Monthly Archives: February 2012

Debbie, Me Love You Long Time

Yes, everyone has seen the Debbie me so horny, me love you long time Super Bowl ad. I wonder what the actress thought when shooting this commercial. She must have been thinking in a Chinese accent with broken English to not foresee any repercussions for this racist-ass commercial.

 

Supposedly the actress is well educated and boasts an impressive resume. She is UC Berkeley educated and started her own non-profit organization for at-risk youth. So why did she start singing my mother is Chinese, my father is Japanese, and look what they did to me on national television while slanting her eyes up and down?

 

Do I have sympathy for her because of the vengeful fallout she must be receiving from the community she sold out?

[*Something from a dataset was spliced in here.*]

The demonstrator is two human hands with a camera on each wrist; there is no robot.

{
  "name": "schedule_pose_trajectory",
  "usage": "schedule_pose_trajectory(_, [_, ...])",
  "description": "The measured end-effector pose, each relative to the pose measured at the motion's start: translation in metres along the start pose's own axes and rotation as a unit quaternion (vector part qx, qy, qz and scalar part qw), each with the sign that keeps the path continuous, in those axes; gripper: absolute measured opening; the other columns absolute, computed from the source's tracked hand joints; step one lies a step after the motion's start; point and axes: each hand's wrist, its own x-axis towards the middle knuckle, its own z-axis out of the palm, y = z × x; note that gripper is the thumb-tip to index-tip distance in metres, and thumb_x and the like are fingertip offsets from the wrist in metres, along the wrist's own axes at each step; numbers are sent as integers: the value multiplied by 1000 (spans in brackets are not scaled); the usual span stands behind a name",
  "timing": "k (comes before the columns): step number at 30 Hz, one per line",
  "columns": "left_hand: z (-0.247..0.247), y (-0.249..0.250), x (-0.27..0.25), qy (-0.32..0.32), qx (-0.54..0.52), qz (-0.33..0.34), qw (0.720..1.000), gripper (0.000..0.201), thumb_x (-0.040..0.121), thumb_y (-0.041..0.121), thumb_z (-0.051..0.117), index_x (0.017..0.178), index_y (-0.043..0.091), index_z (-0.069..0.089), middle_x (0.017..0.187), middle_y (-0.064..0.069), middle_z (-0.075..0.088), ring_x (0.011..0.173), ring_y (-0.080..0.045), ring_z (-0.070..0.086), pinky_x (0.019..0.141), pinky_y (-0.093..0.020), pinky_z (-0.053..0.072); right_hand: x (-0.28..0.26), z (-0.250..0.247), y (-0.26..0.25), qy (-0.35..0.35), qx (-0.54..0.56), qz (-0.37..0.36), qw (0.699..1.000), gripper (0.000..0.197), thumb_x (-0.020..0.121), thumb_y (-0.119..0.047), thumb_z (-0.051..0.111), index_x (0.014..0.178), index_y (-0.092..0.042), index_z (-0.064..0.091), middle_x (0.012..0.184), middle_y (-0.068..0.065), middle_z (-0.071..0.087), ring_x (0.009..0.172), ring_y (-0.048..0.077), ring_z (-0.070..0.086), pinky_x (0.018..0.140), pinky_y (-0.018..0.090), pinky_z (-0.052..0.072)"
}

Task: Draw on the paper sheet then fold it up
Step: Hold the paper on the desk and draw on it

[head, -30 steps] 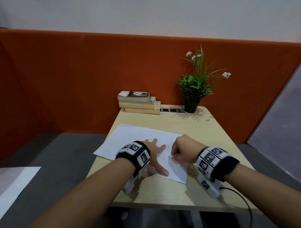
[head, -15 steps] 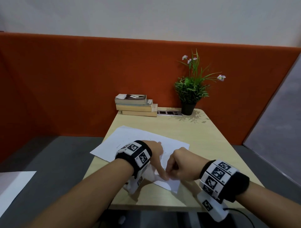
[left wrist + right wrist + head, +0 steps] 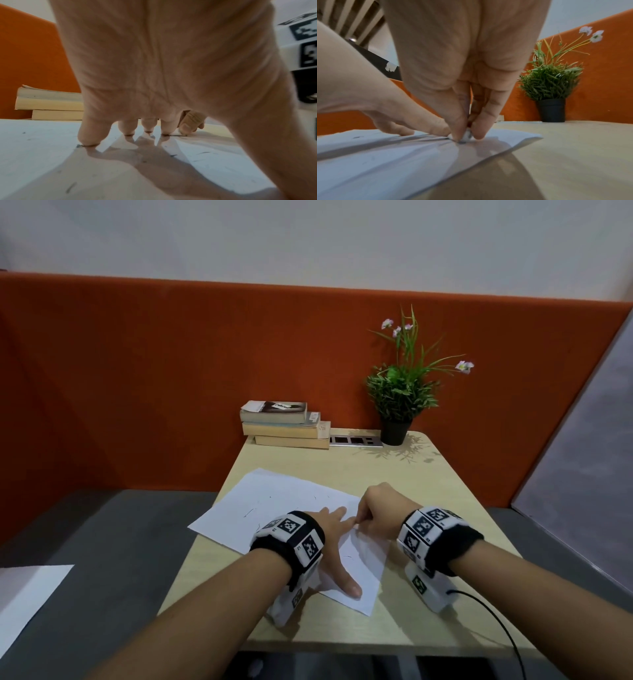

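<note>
A white paper sheet (image 3: 274,501) with a few short dark marks lies askew on the wooden table (image 3: 428,501). My left hand (image 3: 337,529) presses flat on it, fingers spread and straight, and the fingertips (image 3: 89,140) touch the paper (image 3: 34,155). My right hand (image 3: 358,520) is curled just right of the left index finger. In the right wrist view its thumb and fingers pinch a short pale drawing stub (image 3: 467,135), tip down on the paper (image 3: 385,162), right beside the left fingertip. The paper's right corner is slightly raised.
A stack of books (image 3: 284,424), a socket strip (image 3: 354,441) and a potted plant (image 3: 399,392) stand at the table's far edge against the orange partition (image 3: 137,388). Another white sheet (image 3: 27,594) lies lower left. A black cable (image 3: 496,621) trails from my right wrist.
The right hand with the stub dropped beside the left thumb, then came back up next to the left index fingertip. The left hand stayed flat on the paper.
</note>
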Motion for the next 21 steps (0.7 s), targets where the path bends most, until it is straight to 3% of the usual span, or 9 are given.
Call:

Not really. But I’m not angry with her either. Truth be told, the commercial didn’t even make me angry. A voice in my head said,

 

“Hey Cho Guevara, that’s not cool. You should be mad.”

 

Instead I laughed. Of course I laughed at her, not with her – a genuine laugh at her oblivious clowning and lack of self-respect.

 

But now I’m annoyed. The commercial wasn’t even a parody of some sort. It was a serious political message during an intrinsically American holiday. And if it was meant as a joke, it would make me even angrier knowing that a white politician thinks it’s an appropriate joke for him to make.

 

I often forget that I am a minority. Last week, Amurica reminded me when I went out to drink in Brooklyn and some wealthy hipster tried to take my glasses off and spoke in Chinese to me. In his defense, he may have actually known how to speak Chinese. In my defense, it sounded like he was saying ching chong to me. I don’t speak Chinese all I heard were offensive syllables.

 

I often forget that mainstream America still views me as foreign. But the media and the little comments you hear from people here and there serve as little yellow flagged reminders.

 

We are still just ninjas in this round-eyed world.